MST for Suicidality
Out on PubMed, from researchers at the University of Toronto is this paper:Magnetic Seizure Therapy for Suicidality in Treatment-Resistant Depression.
Importance: There is an unmet need for effective treatments for suicidality in mental disorders. Magnetic seizure therapy (MST) has been investigated as an alternative to electroconvulsive therapy, a known effective treatment for suicidality, in the management of treatment-resistant major depressive disorder, with promising findings. Yet, there are very limited data on the association of MST with suicidality directly. It is important to explore the potential of MST as a viable treatment alternative to electroconvulsive therapy for suicidality.

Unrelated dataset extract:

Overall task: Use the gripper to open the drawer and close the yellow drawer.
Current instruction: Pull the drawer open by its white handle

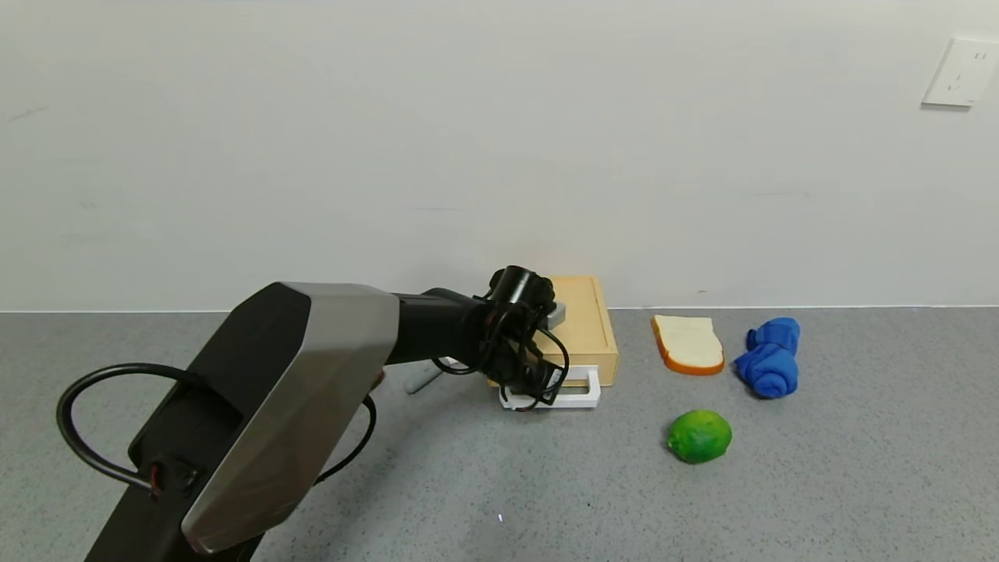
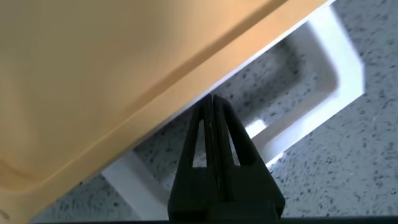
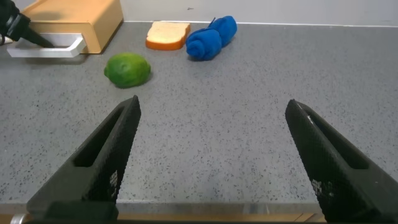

Objective: To determine the association of MST with suicidality in patients with treatment-resistant major depressive disorder.
Design, setting, and participants: This nonrandomized controlled trial took place at a single tertiary care psychiatric facility in Canada. It followed an open-label study design with consecutive treatment cohorts. Consecutive groupings of 67 patients with treatment-resistant major depressive disorder and with baseline suicidality present were treated for up to 24 treatments. The study was run from February 2012 through June 2019. Patients were followed up for 6 months at the end of the treatment period. This post hoc secondary analysis of the trial was performed from January to November 2019.
Interventions: MST was delivered at 100% stimulator output over the prefrontal cortex with low (25 Hz), moderate (50 or 60 Hz), or high (100 Hz) frequency, for a maximum of 24 sessions.
Main outcomes and measures: Remission from suicidality was measured as an end point score of 0 on the Beck Scale for Suicidal Ideation. A linear mixed model was used to assess the trajectory of Beck Scale for Suicidal Ideation scores.
Results: A total of 67 patients (mean [SD] age, 46.3 [13.6] years; 40 women [60.0%]) received a mean (SD) of 19.5 (5.1) MST treatments. The overall number of patients achieving remission was 32 (47.8%). Sixteen patients (55.2%) receiving low-frequency MST achieved remission, as well as 12 patients (54.5%) in the moderate-frequency group, and 4 patients (25.0%) in the high-frequency group. The linear mixed model revealed an association of time with Beck Scale for Suicidal Ideation scores (F8,293.95 = 5.73; P < .001).
Conclusions and relevance: These findings suggest that MST may be an effective treatment for suicidality, and sensitivity analysis shows this may be particularly so at low and moderate frequencies. Future studies should directly compare MST with electroconvulsive therapy for treating suicidality and should evaluate MST as a treatment for suicidality across mental disorders.
Trial registration: ClinicalTrials.gov Identifier: NCT01596608.
Conflict of interest statement
The pdf is here.
This is a secondary analysis of data from a previously completed MST study. The results are encouraging, showing a strong effect of MST in reduction of suicidality. That the correlation with relief of depressive symptoms is not as strong as expected, leads the authors to speculate about different brain mechanisms underlying the two symptom sets.
Since MST is a form of ECT, these results are totally expected. If MST is eventually proven to be as effective as traditional ECT, if it has an improved tolerability profile, and if it is approved for clinical use (it remains experimental), the field will have another choice in convulsive therapies. These are a lot of "ifs" to get through-MST is unlikely to become a viable treatment any time soon. In many ways, pursuing MST is a distraction that takes away from efforts to make standard ECT more available to severely ill patients who need it.